Welcome raises $12 million to be the ‘Ritz-Carlton for event platforms’

On the heels of Hopin’s $125 million funding round, a newcomer in the virtual events space is gaining steam. Welcome, led by co-founder and CEO Roberto Ortiz, is positioning itself as the “Ritz-Carlton for virtual events,” Ortiz told me. Today, it’s announcing a $12 million Series A round led by Kleiner Perkins, with participation from Y Combinator, Kapor Capital and Webb Investor Network.

“There’s a land grab opportunity in virtual events,” Ortiz said. “What COVID has done is made 2030 2020. What was going to happen in 2030 happened in 2020. Everyone has been forced into this virtual environment.”

It’s that environment that led Ortiz and his co-founders to pivot from a startup that connected restaurants and food wholesalers to a virtual events startup. While today is the official launch date, Welcome has already hosted events for a handful of clients, including Brooks Winery, Freely in Hope and Elevate 2020.

Welcome features a control room for event producers, breakout rooms for attendees, a green room for speakers, white-label branding, networking, audience question & answer functionality and more. Welcome also offers event producers the ability to hold hybrid events that are both online and in-person.

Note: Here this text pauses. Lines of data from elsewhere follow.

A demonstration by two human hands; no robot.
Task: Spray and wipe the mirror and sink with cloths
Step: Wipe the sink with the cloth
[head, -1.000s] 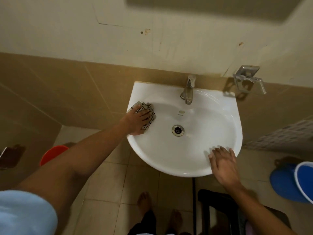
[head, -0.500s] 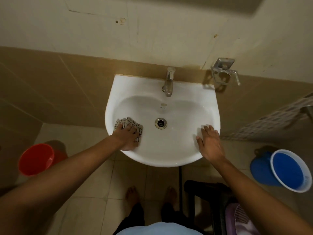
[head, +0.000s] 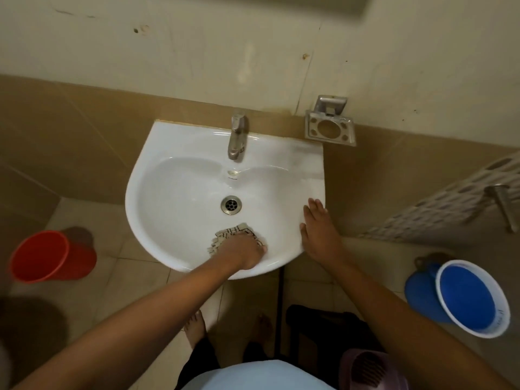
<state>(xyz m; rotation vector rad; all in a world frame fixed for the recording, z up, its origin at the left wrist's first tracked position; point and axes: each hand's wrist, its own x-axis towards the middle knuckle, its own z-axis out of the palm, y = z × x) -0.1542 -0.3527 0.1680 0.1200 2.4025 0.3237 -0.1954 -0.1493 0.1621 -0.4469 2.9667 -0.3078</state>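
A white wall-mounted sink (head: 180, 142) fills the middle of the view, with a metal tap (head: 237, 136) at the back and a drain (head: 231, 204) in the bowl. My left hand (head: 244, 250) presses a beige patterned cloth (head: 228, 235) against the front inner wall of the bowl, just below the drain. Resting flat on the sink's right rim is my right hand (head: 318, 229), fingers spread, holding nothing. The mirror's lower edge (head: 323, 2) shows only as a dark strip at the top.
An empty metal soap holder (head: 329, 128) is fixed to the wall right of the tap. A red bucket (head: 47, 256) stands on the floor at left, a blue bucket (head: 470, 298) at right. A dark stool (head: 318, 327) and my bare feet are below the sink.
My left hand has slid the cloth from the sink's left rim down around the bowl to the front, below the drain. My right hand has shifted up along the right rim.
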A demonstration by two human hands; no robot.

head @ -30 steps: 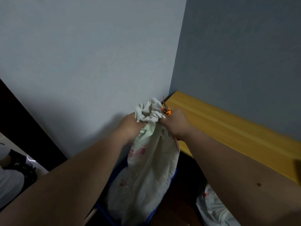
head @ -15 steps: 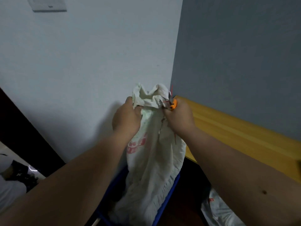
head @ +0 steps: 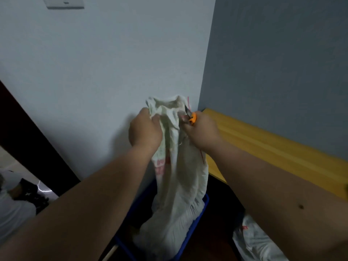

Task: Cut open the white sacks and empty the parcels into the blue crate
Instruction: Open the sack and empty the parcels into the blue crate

Image Credits: Screenshot/Welcome demo for TechCrunch

Welcome is targeting enterprise customers for annual contracts in the five-figure range, Ortiz said. He didn’t disclose the exact pricing, but says Welcome is likely one of the more expensive virtual events platforms on the market today.

Although Welcome is currently going after the top end of the market, Ortiz said it will be easy to go down market — similar to how Tesla began as a super high-end brand that made its way to offering a more affordable car.

“Welcome is the perfect combination for Kapor Capital: cutting edge technology that is gap-closing or democratizing, a founder whose lived experience points in the direction of giving back, of making time for mentoring, of having the product used for good, and a founding team committed to building a diverse workforce and inclusive culture,” Kapor Capital Partner Freada Kapor Klein said in a statement to TechCrunch.

Obviously, the virtual events space has heated up thanks to the pandemic. But Welcome differentiates itself from its competitors by its ease of set up and quality of the final outcome.

“One person could throw an event that feels like an Apple keynote,” Ortiz said. “That can be done on our platform with one person. With any other platform, you’d need an AV crew to pull something off like that. Welcome gives you the ability to scale virtual events without compromising quality.”